▸ **WHAT YOU HAVE TO DO**
Could you return the full listing below exactly as it appears?

DATA EXCERPT Block Start

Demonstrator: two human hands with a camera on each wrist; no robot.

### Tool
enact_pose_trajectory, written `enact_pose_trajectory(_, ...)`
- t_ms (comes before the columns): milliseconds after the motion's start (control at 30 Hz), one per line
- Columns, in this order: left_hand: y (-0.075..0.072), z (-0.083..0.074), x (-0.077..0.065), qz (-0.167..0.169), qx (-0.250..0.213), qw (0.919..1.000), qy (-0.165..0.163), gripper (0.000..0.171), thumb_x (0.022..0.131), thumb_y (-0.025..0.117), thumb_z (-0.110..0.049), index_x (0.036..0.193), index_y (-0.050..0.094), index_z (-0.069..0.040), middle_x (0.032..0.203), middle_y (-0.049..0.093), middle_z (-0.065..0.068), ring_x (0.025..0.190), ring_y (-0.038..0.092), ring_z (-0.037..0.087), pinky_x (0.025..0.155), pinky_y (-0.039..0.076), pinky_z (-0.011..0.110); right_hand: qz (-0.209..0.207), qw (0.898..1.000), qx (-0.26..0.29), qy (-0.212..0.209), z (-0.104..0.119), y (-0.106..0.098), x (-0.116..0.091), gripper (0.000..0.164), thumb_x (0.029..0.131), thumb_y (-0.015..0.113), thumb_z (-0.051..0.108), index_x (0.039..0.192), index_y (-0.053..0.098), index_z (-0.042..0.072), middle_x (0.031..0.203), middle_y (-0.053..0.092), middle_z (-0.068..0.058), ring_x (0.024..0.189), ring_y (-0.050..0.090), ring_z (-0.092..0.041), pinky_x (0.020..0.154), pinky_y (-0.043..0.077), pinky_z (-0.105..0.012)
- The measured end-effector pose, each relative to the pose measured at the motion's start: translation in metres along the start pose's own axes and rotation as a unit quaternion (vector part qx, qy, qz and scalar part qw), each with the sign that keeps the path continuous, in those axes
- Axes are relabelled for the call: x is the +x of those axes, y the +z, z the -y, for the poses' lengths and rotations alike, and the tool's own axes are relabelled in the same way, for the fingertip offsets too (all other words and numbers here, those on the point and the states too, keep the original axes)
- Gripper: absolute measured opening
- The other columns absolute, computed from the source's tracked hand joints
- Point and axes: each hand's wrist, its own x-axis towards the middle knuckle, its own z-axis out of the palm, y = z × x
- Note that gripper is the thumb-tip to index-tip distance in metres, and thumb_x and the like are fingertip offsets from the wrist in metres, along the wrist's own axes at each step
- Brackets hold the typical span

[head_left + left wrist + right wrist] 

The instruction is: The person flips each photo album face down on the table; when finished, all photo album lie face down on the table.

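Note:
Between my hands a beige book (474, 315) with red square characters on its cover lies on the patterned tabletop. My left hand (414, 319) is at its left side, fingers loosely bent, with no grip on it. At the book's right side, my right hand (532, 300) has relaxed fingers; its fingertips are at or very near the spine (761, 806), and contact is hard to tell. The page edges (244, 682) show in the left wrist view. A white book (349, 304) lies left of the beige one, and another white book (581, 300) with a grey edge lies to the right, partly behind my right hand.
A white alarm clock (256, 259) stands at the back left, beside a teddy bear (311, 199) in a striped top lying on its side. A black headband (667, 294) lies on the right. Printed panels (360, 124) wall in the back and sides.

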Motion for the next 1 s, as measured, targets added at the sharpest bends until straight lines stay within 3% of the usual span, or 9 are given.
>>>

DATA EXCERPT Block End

▸ **RESULT OF THE TASK**
Demonstrator: two human hands with a camera on each wrist; no robot.

### Tool
enact_pose_trajectory, written `enact_pose_trajectory(_, ...)`
- t_ms (comes before the columns): milliseconds after the motion's start (control at 30 Hz), one per line
- Columns, in this order: left_hand: y (-0.075..0.072), z (-0.083..0.074), x (-0.077..0.065), qz (-0.167..0.169), qx (-0.250..0.213), qw (0.919..1.000), qy (-0.165..0.163), gripper (0.000..0.171), thumb_x (0.022..0.131), thumb_y (-0.025..0.117), thumb_z (-0.110..0.049), index_x (0.036..0.193), index_y (-0.050..0.094), index_z (-0.069..0.040), middle_x (0.032..0.203), middle_y (-0.049..0.093), middle_z (-0.065..0.068), ring_x (0.025..0.190), ring_y (-0.038..0.092), ring_z (-0.037..0.087), pinky_x (0.025..0.155), pinky_y (-0.039..0.076), pinky_z (-0.011..0.110); right_hand: qz (-0.209..0.207), qw (0.898..1.000), qx (-0.26..0.29), qy (-0.212..0.209), z (-0.104..0.119), y (-0.106..0.098), x (-0.116..0.091), gripper (0.000..0.164), thumb_x (0.029..0.131), thumb_y (-0.015..0.113), thumb_z (-0.051..0.108), index_x (0.039..0.192), index_y (-0.053..0.098), index_z (-0.042..0.072), middle_x (0.031..0.203), middle_y (-0.053..0.092), middle_z (-0.068..0.058), ring_x (0.024..0.189), ring_y (-0.050..0.090), ring_z (-0.092..0.041), pinky_x (0.020..0.154), pinky_y (-0.043..0.077), pinky_z (-0.105..0.012)
- The measured end-effector pose, each relative to the pose measured at the motion's start: translation in metres along the start pose's own axes and rotation as a unit quaternion (vector part qx, qy, qz and scalar part qw), each with the sign that keeps the path continuous, in those axes
- Axes are relabelled for the call: x is the +x of those axes, y the +z, z the -y, for the poses' lengths and rotations alike, and the tool's own axes are relabelled in the same way, for the fingertip offsets too (all other words and numbers here, those on the point and the states too, keep the original axes)
- Gripper: absolute measured opening
- The other columns absolute, computed from the source's tracked hand joints
- Point and axes: each hand's wrist, its own x-axis towards the middle knuckle, its own z-axis out of the palm, y = z × x
- Note that gripper is the thumb-tip to index-tip distance in metres, and thumb_x and the like are fingertip offsets from the wrist in metres, along the wrist's own axes at each step
- Brackets hold the typical span

[head_left + left wrist + right wrist] 

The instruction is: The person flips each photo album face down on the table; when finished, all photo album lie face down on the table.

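Note:
Between my hands a beige book (474, 315) with red square characters on its cover lies on the patterned tabletop. My left hand (414, 319) is at its left side, fingers loosely bent, with no grip on it. At the book's right side, my right hand (532, 300) has relaxed fingers; its fingertips are at or very near the spine (761, 806), and contact is hard to tell. The page edges (244, 682) show in the left wrist view. A white book (349, 304) lies left of the beige one, and another white book (581, 300) with a grey edge lies to the right, partly behind my right hand.
A white alarm clock (256, 259) stands at the back left, beside a teddy bear (311, 199) in a striped top lying on its side. A black headband (667, 294) lies on the right. Printed panels (360, 124) wall in the back and sides.
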
Motion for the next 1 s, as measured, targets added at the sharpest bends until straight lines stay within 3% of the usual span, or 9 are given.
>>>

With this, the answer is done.